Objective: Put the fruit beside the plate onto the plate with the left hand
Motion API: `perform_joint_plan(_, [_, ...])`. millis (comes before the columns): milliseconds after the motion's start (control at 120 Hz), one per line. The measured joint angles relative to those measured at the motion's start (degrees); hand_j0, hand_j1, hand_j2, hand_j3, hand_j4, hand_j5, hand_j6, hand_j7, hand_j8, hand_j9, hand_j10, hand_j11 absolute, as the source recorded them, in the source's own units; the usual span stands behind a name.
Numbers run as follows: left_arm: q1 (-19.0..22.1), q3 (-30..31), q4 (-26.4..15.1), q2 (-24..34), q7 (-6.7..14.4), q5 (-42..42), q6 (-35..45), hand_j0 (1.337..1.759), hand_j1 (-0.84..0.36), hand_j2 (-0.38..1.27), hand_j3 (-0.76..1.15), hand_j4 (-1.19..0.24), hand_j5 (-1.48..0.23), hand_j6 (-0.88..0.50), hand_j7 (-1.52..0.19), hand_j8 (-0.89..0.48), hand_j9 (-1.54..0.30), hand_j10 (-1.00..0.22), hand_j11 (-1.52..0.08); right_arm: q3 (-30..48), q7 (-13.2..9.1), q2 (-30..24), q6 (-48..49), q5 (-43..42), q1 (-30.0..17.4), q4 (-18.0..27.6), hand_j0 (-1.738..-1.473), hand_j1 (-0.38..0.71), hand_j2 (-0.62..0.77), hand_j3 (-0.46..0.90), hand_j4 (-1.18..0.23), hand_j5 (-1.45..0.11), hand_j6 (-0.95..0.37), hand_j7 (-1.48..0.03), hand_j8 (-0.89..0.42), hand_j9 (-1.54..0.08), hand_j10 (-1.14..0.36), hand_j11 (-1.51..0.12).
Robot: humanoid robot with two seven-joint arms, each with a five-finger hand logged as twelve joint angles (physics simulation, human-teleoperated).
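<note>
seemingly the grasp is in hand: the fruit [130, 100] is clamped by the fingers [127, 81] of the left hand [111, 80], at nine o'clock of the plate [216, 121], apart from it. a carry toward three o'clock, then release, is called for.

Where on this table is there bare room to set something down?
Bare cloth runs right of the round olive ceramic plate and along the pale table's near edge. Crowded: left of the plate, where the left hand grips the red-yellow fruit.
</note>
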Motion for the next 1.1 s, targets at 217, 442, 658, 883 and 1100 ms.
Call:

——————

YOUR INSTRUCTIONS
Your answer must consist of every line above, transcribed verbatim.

RESULT OF THIS EXERCISE
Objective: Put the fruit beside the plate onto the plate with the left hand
Motion API: `perform_joint_plan(_, [_, ...])`. millis (comes before the columns): milliseconds after the motion's start (control at 120 Hz), one per line. The measured joint angles relative to those measured at the motion's start (degrees); hand_j0, hand_j1, hand_j2, hand_j3, hand_j4, hand_j5, hand_j6, hand_j7, hand_j8, hand_j9, hand_j10, hand_j11 absolute, as the source recorded them, in the source's own units; the usual span stands behind a name.
Numbers run as follows: left_arm: q1 (-19.0..22.1), q3 (-30..31), q4 (-26.4..15.1), q2 (-24..34), q7 (-6.7..14.4), q5 (-42..42), q6 (-35..45), hand_j0 (1.337..1.759), hand_j1 (-0.84..0.36), hand_j2 (-0.38..1.27), hand_j3 (-0.76..1.15), hand_j4 (-1.19..0.24), hand_j5 (-1.48..0.23), hand_j6 (-0.88..0.50), hand_j7 (-1.52..0.19), hand_j8 (-0.89..0.48), hand_j9 (-1.54..0.30), hand_j10 (-1.00..0.22), hand_j11 (-1.52..0.08); right_arm: q3 (-30..48), q7 (-13.2..9.1), q2 (-30..24), q6 (-48..49), q5 (-43..42), q1 (-30.0..17.4), q4 (-18.0..27.6), hand_j0 (-1.738..-1.473), hand_j1 (-0.38..0.71), hand_j2 (-0.62..0.77), hand_j3 (-0.46..0.90), hand_j4 (-1.18..0.23), hand_j5 (-1.45..0.11), hand_j6 (-0.95..0.37), hand_j7 (-1.48..0.03), hand_j8 (-0.89..0.42), hand_j9 (-1.54..0.08), hand_j10 (-1.14..0.36), hand_j11 (-1.51..0.12).
Robot: humanoid robot with two seven-joint arms, each with a five-finger hand logged as twelve joint angles (physics simulation, human-teleoperated).
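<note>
seemingly the grasp is in hand: the fruit [130, 100] is clamped by the fingers [127, 81] of the left hand [111, 80], at nine o'clock of the plate [216, 121], apart from it. a carry toward three o'clock, then release, is called for.

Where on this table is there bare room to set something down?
Bare cloth runs right of the round olive ceramic plate and along the pale table's near edge. Crowded: left of the plate, where the left hand grips the red-yellow fruit.
</note>
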Motion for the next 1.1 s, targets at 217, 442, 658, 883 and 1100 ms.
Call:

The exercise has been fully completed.